Virtuelle Medizin, 1988-1995

Die „virtuelle Medizin“ war einer der Forschungsschwerpunkte der Anfangsjahre von ART+COM, unter dem sich verschiedene Forschungsprojekten zusammenfügen, im Rahmen derer ART+COM die 3D-Visualisierung  von CT- und MRT-Daten sowie die Simulation von Behandlungsräumen und -prozessen verfolgte.

1988 startete Vidimed, abgekürzt für die Visualisierung digitaler medizinischer Daten, eine gemeinsame Forschungsreihe mit dem Berliner Rudolf-Virchow-Universitätsklinikum, in der ART+COM CT- und MRT-Daten für die Diagnostik und Operationsplanung dreidimensional visualisierte.

Die damalige Vision war es, komplexe Eingriffe mittels VR zu simulieren, um so optimale minimal-invasive Operationswege und -abäufe im Vorfeld zu ermitteln und auf Basis der durch die Simulation gewonnen Erkenntnisse besser planen zu können.
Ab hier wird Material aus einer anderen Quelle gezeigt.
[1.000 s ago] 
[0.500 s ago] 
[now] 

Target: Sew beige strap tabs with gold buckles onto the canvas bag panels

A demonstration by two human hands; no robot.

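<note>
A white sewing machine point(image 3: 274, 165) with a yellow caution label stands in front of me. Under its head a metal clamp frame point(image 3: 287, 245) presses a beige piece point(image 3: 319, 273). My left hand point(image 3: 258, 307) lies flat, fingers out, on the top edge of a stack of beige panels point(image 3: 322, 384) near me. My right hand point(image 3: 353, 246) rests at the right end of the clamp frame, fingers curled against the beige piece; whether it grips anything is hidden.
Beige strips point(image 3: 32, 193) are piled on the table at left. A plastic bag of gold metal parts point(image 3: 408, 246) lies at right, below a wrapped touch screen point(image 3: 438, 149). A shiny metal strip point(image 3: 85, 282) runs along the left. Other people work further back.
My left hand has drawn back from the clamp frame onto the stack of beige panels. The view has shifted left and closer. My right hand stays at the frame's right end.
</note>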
Zudem sollten die 3D-Echtzeitvisualiserungen die Telemedizin – also die ferngesteuerte Diagnostik und Operation – ermöglichen und beim chirurgischen Training zum Einsatz kommen.

Während es in dem ersten Projekt um die Früherkennung von Bandscheibenvorfällen ging, erforschte das zweite Projekt die Ferndiagnose sowie die Planung und Durchführung minimal-invasiver Eingriffe ins Gehirn. Im Zentrum stand hier die Visualisierung der Gehirn-Rückenmarks-Flüssigkeit im Ventrikelsystem.

In einem weiteren Vidimed-Projekt konzentrierte sich ART+COM auf die Simulation von Gesichtern, ihrer individuellen physischen Struktur und ihrem Ausdrucksspektrum. Ziel war die Planung operativer Eingriffe bei an kraniophazialer Dysplasie leidenden Patienten. Für dieses Projekt entwickelte ART+COM ein System an Software-Werkzeugen, das eine teilautomatische Segmentierung unterschiedlicher Strukturen wie Flüssigkeiten, Knochen und Muskeln ermöglichte. Forschungsgegenstand des Folgeprojekts war die Simulation und Visualisierung des Blutflusses in Arterien für Echtzeit-VR, um die Analyse des Strömungsverhalten für die Früherkennung von Trombosen zu ermöglichen.

Ab 1993 erforschte ART+COM zusammen mit dem Mainzer Universitätsklinikum die Vision eines durchtechnisierten Operationssaales, in dem viele der Erkenntnisse aus den Vidimed-Projekten mit einflossen. So resultierte das Forschungsprojekt OP 2015 in dem Entwurf eines virtuellen Operationssaales, in dem stereotaktische Hirnoperationen, also minimal-invasive Operationen und Strahlentherapie, durchgeführt werden können sollten. In diesem „Operationssaal der Zukunft“ sollten Eingriffe ausschließlich mittels robotischer Instrumente erfolgen.

Damals waren Visualisierungen in 3D in erster Linie von der verfügbaren Rechnerleistung begrenzt – heute ist ein Großteil der damaligen Technikvisionen medizinischer Alltag geworden. Die interdisziplinären Forschungsaktivitäten ART+COMs waren Teil visionärer Forschungsarbeit, deren Relevanz sich mit den heutigen Medizintechniken bestätigt hat.